[Data]

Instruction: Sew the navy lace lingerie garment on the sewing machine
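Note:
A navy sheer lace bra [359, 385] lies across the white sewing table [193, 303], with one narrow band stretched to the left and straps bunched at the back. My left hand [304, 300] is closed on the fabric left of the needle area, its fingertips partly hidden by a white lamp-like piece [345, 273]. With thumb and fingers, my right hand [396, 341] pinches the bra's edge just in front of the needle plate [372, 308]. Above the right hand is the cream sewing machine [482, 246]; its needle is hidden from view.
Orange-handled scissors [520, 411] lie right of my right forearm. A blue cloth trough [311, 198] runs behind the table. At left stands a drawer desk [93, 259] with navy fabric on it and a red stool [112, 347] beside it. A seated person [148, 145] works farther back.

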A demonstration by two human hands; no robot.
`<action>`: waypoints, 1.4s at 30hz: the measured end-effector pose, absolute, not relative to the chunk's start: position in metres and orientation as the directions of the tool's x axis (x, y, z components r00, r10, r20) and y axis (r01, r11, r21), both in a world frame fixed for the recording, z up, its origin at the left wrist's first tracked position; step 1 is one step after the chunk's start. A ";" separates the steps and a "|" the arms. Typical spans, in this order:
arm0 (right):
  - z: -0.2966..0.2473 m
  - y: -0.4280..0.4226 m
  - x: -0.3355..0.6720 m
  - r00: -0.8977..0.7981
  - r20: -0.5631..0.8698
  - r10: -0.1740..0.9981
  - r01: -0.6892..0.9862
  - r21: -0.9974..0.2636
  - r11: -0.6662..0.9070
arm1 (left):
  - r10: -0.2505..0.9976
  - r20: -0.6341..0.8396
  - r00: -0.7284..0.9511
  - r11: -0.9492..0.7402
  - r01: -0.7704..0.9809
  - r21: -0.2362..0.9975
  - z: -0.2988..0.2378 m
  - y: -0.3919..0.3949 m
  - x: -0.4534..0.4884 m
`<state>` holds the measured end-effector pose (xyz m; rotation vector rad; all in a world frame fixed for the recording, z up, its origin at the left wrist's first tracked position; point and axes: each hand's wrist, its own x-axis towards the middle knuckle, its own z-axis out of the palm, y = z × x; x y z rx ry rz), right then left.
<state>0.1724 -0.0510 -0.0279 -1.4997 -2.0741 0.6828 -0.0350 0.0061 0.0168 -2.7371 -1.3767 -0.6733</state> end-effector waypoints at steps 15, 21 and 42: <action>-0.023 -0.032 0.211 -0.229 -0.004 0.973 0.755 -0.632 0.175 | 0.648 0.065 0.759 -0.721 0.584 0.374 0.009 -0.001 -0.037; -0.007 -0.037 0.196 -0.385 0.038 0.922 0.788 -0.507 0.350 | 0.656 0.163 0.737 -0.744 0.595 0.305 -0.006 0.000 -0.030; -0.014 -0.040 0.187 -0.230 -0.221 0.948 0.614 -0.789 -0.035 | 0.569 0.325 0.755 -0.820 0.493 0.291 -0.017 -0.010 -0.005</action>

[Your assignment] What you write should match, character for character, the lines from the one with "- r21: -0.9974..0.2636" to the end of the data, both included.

[Answer to this problem]
  - r21: -0.9974..0.2636
  - r11: -0.6662..0.9070
arm1 (left):
  - r10: -0.2505..0.9976
  - r20: -0.6341..0.8396
  - r00: -0.7284..0.9511
  - r11: -0.9492..0.7402
  - r01: -0.7704..0.9809
  - r21: -0.2362..0.9975
  - z: -0.2988..0.2378 m
  - y: -0.3919..0.3949 m
  - x: -0.4534..0.4884 m
`<state>` holds the measured end-effector pose (xyz m; rotation vector rad; all in a world frame fixed for the recording, z up, its origin at the left wrist's first tracked position; point and axes: each hand's wrist, its own x-axis towards the middle knuckle, its own z-axis out of the palm, y = z × x; x y z rx ry rz), right then left.
<state>0.1724 -0.0510 -0.0279 -1.4997 -2.0741 0.6828 -0.0350 0.0061 0.0168 -2.7371 -1.3767 -0.6733</state> end-effector waypoints at steps 15, 21 and 42: <action>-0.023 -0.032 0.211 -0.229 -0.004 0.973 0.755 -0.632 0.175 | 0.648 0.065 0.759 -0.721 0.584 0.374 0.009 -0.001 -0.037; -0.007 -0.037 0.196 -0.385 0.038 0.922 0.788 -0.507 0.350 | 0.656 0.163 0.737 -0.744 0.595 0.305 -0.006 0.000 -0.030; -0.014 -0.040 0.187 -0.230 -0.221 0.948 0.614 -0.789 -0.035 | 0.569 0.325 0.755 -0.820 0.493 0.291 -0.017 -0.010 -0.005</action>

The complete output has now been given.